PROBLEM:
Whenever the word "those" turns up in a line below, that line should be copied.

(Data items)

--------------------

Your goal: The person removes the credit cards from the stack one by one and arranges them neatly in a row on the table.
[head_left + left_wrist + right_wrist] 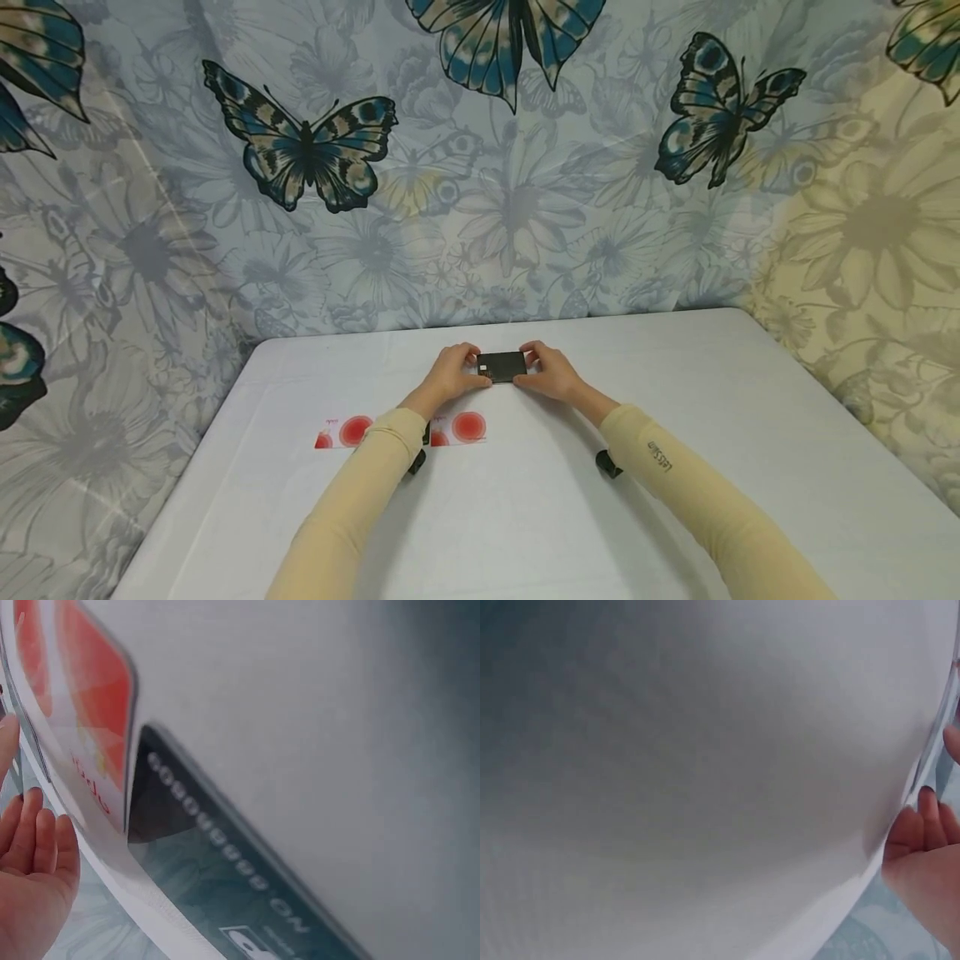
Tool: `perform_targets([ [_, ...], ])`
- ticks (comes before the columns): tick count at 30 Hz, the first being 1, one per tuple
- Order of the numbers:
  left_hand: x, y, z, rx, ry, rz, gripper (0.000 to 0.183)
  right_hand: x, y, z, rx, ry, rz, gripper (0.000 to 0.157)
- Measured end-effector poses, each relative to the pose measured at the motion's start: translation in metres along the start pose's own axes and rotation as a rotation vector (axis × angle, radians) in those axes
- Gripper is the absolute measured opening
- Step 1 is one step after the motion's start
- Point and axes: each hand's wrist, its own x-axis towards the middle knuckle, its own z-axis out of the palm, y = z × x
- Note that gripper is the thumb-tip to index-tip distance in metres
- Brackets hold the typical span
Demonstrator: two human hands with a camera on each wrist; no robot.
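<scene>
A small black card (502, 367) is held by both hands over the far middle of the white table in the head view. My left hand (452, 372) pinches its left end between thumb and fingers. On the opposite end, my right hand (551, 372) grips it the same way. Below the left wrist lie red-and-white cards (468, 427), partly covered by the sleeve. The left wrist view shows a dark card (202, 840) with raised digits beside a red-patterned card (94, 682). The right wrist view catches only a sliver of the held card at its right edge.
The white table (525, 517) reaches back to a fabric wall (517, 250) printed with butterflies and flowers. Fabric walls also flank the table left and right. Small black devices (608, 463) sit under the wrists.
</scene>
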Motion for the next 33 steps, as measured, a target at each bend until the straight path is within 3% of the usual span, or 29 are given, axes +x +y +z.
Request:
perform_targets([
  [13,-0.012,-0.002,-0.006,-0.055,0.062,0.060,0.053,-0.003,-0.009,0.003,0.060,0.059,-0.067,0.057],
  [22,-0.016,-0.004,-0.007,-0.172,0.097,0.037,0.055,-0.003,-0.014,0.006,0.066,0.069,-0.080,0.057],
  [33,-0.020,-0.008,-0.009,-0.219,0.130,0.036,0.057,-0.004,-0.020,0.010,0.096,0.091,-0.110,0.057],
])
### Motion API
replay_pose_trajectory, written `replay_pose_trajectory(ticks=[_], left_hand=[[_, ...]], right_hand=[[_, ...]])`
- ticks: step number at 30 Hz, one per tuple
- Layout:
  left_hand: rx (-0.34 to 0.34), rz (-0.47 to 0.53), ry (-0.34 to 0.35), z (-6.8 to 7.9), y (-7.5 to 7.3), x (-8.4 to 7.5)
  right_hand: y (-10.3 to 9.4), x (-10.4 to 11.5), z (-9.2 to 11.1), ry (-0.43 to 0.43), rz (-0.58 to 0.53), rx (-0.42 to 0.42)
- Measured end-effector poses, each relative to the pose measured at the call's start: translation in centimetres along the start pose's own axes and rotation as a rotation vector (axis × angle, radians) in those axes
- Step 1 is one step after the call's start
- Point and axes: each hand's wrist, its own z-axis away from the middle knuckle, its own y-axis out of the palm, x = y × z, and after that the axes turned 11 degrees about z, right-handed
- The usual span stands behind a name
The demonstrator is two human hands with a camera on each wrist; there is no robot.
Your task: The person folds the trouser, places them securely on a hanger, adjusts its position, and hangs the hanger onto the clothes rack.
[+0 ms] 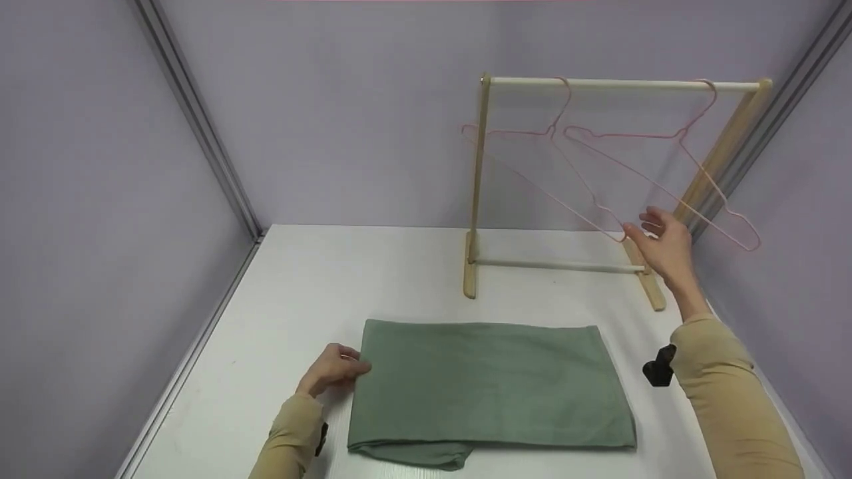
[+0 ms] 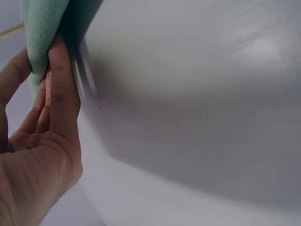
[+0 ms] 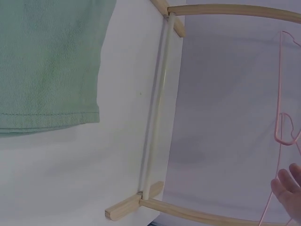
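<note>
Folded green trousers (image 1: 492,386) lie flat on the white table, a stitched hem showing at their right end in the right wrist view. At their left edge, my left hand (image 1: 336,366) pinches the fabric; in the left wrist view the thumb and fingers (image 2: 61,89) sit on either side of the cloth. My right hand (image 1: 665,246) is raised at the rack, fingers loosely bent. Its thumb tip is right at the lower corner of the left pink hanger (image 1: 542,193). The right pink hanger (image 1: 655,179) hangs behind and above that hand.
A wooden rack (image 1: 476,186) with a pale top rail (image 1: 632,84) stands at the back right of the table (image 1: 299,286). Both hangers hook over the rail. Grey walls (image 1: 366,120) enclose the back and sides.
</note>
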Motion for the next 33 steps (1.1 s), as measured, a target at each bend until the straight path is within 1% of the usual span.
replay_pose_trajectory(ticks=[5, 10, 14, 17, 23, 30, 33], left_hand=[[-0.01, 0.003, -0.022, 0.0, 0.0, 0.0], [-0.013, -0.004, -0.022, -0.2, 0.0, 0.0], [-0.021, 0.0, -0.031, -0.2, 0.0, 0.0], [-0.022, 0.007, -0.036, 0.0, 0.0, 0.0], [-0.009, 0.005, -0.019, 0.0, 0.0, -0.1], [-0.003, 0.011, -0.011, -0.1, 0.0, -0.1], [0.004, 0.018, -0.002, 0.0, 0.0, -0.1]], right_hand=[[0.0, 0.2, -0.4, -0.004, 0.013, -0.001], [0.3, 0.4, -0.7, -0.006, 0.024, -0.038], [0.6, 0.5, -1.0, -0.006, 0.004, -0.067], [0.8, 0.6, -1.1, -0.013, -0.026, -0.073], [1.0, 0.9, -1.2, -0.014, -0.099, -0.051], [1.2, 1.0, -1.4, -0.034, -0.125, -0.031], [1.3, 1.0, -1.3, -0.038, -0.155, -0.006]])
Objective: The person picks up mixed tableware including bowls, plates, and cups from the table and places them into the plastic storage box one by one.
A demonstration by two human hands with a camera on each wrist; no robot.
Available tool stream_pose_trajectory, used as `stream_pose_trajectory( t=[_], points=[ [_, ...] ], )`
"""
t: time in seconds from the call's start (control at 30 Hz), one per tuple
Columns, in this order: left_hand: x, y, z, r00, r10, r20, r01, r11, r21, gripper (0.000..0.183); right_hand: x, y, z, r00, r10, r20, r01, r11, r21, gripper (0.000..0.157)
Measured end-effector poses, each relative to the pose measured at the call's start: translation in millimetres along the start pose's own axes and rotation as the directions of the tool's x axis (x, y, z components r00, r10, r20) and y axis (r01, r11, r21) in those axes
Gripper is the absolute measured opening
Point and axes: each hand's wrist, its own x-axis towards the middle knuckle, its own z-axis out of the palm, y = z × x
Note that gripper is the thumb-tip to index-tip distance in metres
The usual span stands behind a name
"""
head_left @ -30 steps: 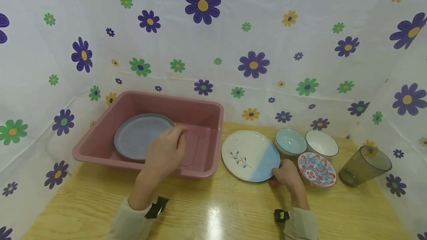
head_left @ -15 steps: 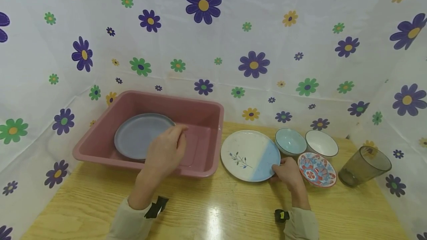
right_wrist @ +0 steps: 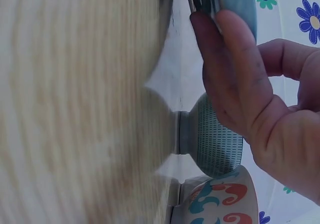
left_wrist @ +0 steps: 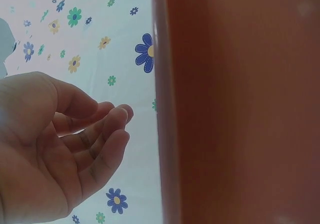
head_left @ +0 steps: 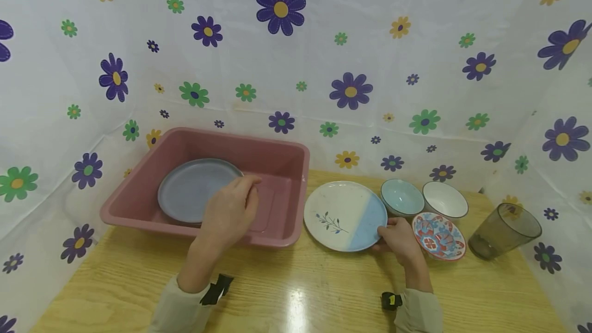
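My right hand (head_left: pixel 401 238) pinches the right edge of a round plate (head_left: pixel 342 209), thumb on top and fingers beneath. Cream on one side and light blue on the other, this plate bears a small painted sprig. Seen from the right wrist, the fingers lie under the plate's rim (right_wrist: pixel 239 3), which stands off the wooden surface. My left hand (head_left: pixel 231 209) hovers over the front of a pink tub (head_left: pixel 282 242), in which a grey-blue plate (head_left: pixel 194 189) lies tilted. Fingers loosely curled, the left hand (left_wrist: pixel 75 139) holds nothing in the left wrist view.
Right of the plate stand a light blue bowl (head_left: pixel 402 197), a white bowl (head_left: pixel 445 199) and a red-and-blue patterned bowl (head_left: pixel 439 238). A smoky glass (head_left: pixel 501 230) stands farthest right on the wooden table (head_left: pixel 277 292). A flowered sheet (head_left: pixel 305 60) hangs behind.
The cream and blue plate has shifted very slightly left in my right hand's grip. My left hand stays over the tub.
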Motion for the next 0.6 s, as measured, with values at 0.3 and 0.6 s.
stream_pose_trajectory(
  t=[0.3,0.6],
  points=[
    [-0.2,0.6,-0.4,1.000,0.004,-0.004,-0.004,1.000,0.000,0.022,-3,-7,2.8,0.999,-0.024,0.028,0.021,0.996,0.091,0.061],
    [-0.1,0.3,-1.0,1.000,0.006,-0.008,-0.006,1.000,0.006,0.022,-11,-19,7.7,0.998,-0.068,0.006,0.067,0.991,0.119,0.057]
  ],
)
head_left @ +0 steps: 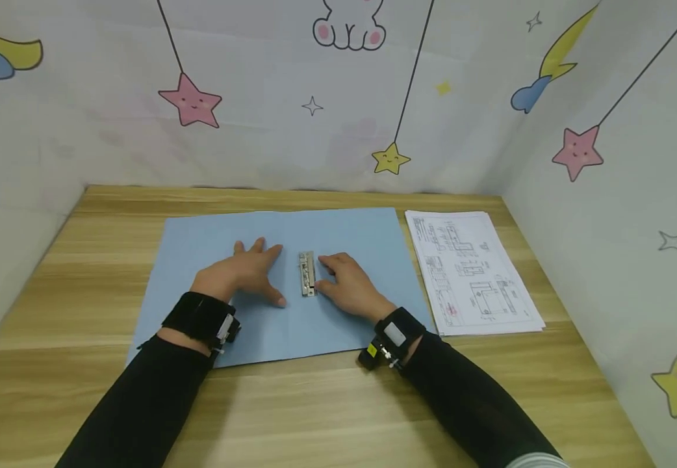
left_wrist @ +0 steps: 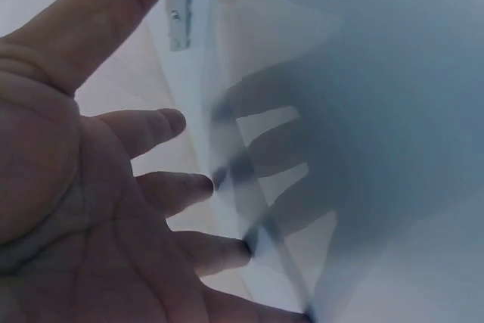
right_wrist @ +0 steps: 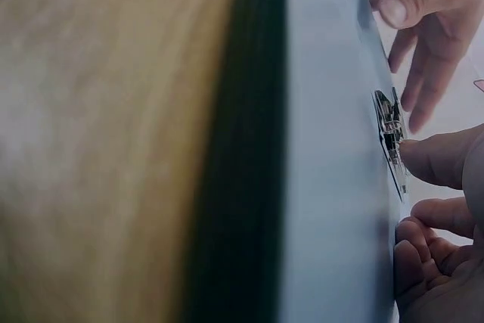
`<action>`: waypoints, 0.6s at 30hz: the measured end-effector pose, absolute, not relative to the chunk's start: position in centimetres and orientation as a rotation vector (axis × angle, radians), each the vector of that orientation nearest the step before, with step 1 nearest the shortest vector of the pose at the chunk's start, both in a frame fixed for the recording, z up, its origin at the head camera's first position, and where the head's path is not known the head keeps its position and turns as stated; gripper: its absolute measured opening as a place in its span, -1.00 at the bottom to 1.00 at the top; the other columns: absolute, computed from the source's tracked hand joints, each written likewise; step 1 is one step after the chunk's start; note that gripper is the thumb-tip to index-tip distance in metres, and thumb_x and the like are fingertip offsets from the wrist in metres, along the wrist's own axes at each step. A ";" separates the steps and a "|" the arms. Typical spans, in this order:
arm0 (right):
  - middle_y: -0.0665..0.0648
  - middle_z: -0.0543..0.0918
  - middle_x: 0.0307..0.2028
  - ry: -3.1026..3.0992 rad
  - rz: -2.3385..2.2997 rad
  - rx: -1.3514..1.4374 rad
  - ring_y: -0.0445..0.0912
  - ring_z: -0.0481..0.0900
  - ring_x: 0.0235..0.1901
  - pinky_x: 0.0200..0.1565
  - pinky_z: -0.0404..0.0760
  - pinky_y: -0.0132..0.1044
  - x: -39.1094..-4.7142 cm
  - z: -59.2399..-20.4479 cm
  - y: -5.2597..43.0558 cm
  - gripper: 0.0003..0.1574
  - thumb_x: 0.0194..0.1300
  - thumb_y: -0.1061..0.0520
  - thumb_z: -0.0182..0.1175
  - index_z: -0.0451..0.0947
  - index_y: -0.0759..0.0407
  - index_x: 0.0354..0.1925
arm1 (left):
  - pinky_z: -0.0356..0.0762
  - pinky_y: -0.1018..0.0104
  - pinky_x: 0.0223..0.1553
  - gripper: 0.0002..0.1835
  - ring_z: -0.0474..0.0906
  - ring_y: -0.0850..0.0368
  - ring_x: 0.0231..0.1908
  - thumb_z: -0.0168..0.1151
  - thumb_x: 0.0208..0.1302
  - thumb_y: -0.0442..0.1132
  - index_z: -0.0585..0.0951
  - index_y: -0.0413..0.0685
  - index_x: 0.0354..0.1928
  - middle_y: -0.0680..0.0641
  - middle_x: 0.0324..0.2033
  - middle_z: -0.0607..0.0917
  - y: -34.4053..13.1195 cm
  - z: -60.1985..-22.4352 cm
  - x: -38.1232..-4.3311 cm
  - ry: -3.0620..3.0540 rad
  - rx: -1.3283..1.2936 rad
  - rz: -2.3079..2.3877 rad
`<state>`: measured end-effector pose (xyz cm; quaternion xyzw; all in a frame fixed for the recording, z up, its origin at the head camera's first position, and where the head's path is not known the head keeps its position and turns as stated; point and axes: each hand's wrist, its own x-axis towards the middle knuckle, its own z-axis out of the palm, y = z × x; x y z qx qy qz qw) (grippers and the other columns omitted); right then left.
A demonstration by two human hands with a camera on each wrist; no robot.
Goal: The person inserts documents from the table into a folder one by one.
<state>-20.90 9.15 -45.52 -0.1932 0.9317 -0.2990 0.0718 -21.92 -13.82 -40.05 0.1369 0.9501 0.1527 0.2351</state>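
Observation:
A blue folder (head_left: 353, 325) lies spread out on the wooden table. Near its middle is a silver metal clip (head_left: 307, 274), like a binder's paper clip, seen side-on in the right wrist view. My left hand (head_left: 243, 270) rests on the folder left of the clip, its fingers spread and holding nothing. To the clip's right is my right hand (head_left: 350, 286), with thumb and fingertips close to the metal. The right wrist view shows the thumb tip at the clip's edge; whether it touches cannot be told. The other right fingers bend loosely on the folder.
A stack of white sheets with printed technical drawings (head_left: 473, 273) lies right of the folder. The wooden table (head_left: 69, 312) meets a patterned wall covering (head_left: 268, 143) at the back and both sides.

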 end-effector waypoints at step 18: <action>0.25 0.48 0.08 2.836 -0.767 -0.613 -0.01 0.45 0.03 0.07 0.50 -0.08 -19.7 -45.2 7.4 0.10 0.03 -0.41 0.34 0.34 0.23 0.31 | -0.28 -0.75 0.03 0.34 -0.46 -0.51 0.37 0.51 -0.23 0.31 -0.02 -0.01 0.53 -0.37 0.49 -0.25 -12.7 -41.4 -20.9 2.646 0.327 0.385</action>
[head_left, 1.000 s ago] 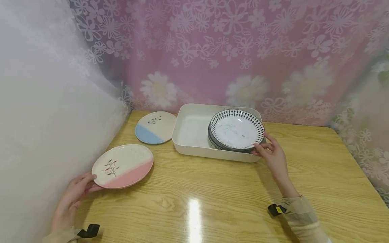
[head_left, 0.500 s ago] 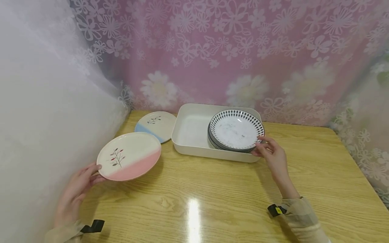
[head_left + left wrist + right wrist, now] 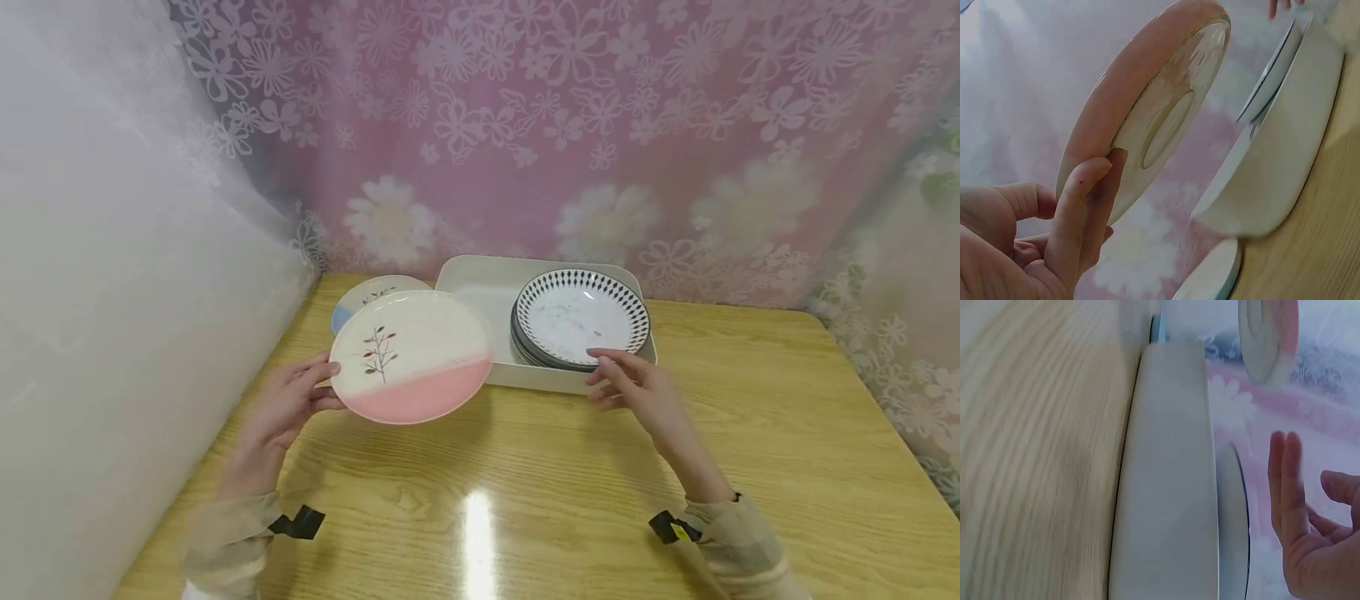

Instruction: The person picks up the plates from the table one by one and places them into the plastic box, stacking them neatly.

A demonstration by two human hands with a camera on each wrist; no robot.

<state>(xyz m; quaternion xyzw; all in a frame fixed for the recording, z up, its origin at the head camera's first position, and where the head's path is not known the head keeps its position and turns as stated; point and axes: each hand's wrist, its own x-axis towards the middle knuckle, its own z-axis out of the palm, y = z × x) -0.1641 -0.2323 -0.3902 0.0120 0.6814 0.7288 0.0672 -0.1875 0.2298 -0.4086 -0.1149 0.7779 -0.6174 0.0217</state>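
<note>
My left hand [image 3: 288,408] pinches the left rim of a cream and pink plate [image 3: 412,358] with a twig motif, thumb on top and fingers beneath. The plate is raised above the table, tilted, and covers part of the bin and of a blue and cream plate [image 3: 352,304]. My right hand [image 3: 637,392] hovers at the front right of the white bin [image 3: 540,379], holding nothing, its fingers fairly straight in the right wrist view. Within the bin's right side sits a stack of plates, topped by a white plate with a black diamond rim [image 3: 581,317].
The blue and cream plate lies on the wooden table [image 3: 562,483], left of the bin. A pink floral curtain [image 3: 487,167] hangs behind, and a white sheet [image 3: 135,250] closes off the left side.
My left hand has carried the pink plate right and upward, over to the bin's front left. The right hand has let go of the diamond-rimmed plate's edge and shifted left.
</note>
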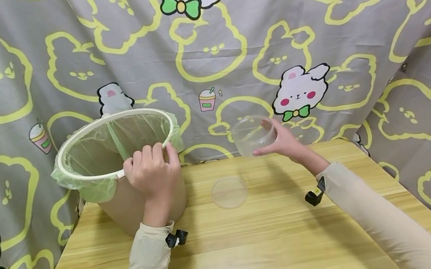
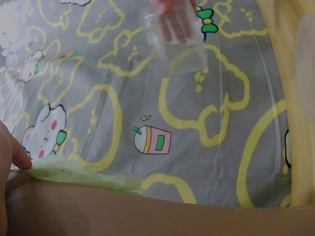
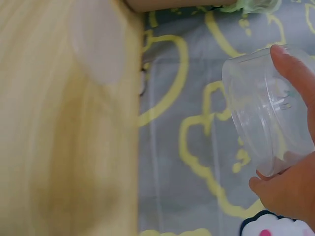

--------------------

FINISHED EXERCISE:
- Measured end-effector poses, each relative to the pose measured at the motion's start: translation in metres along the start pose's own axes and rotation as a rotation vector (axis × angle, radians) in those axes
- Measured end-effector poses, each relative to the pose measured at the call's start: translation in centimetres along the start pose's own axes and rotation as a rotation vector (axis × angle, radians) in those axes
Measured end-effector poses, each relative to the pose measured at the call's start: translation in millimetres along the start pose's own axes and rotation as the directions of the tool's x axis (x, y, z components r00, r10, r20) and y axis (r01, r11, r21) in those axes

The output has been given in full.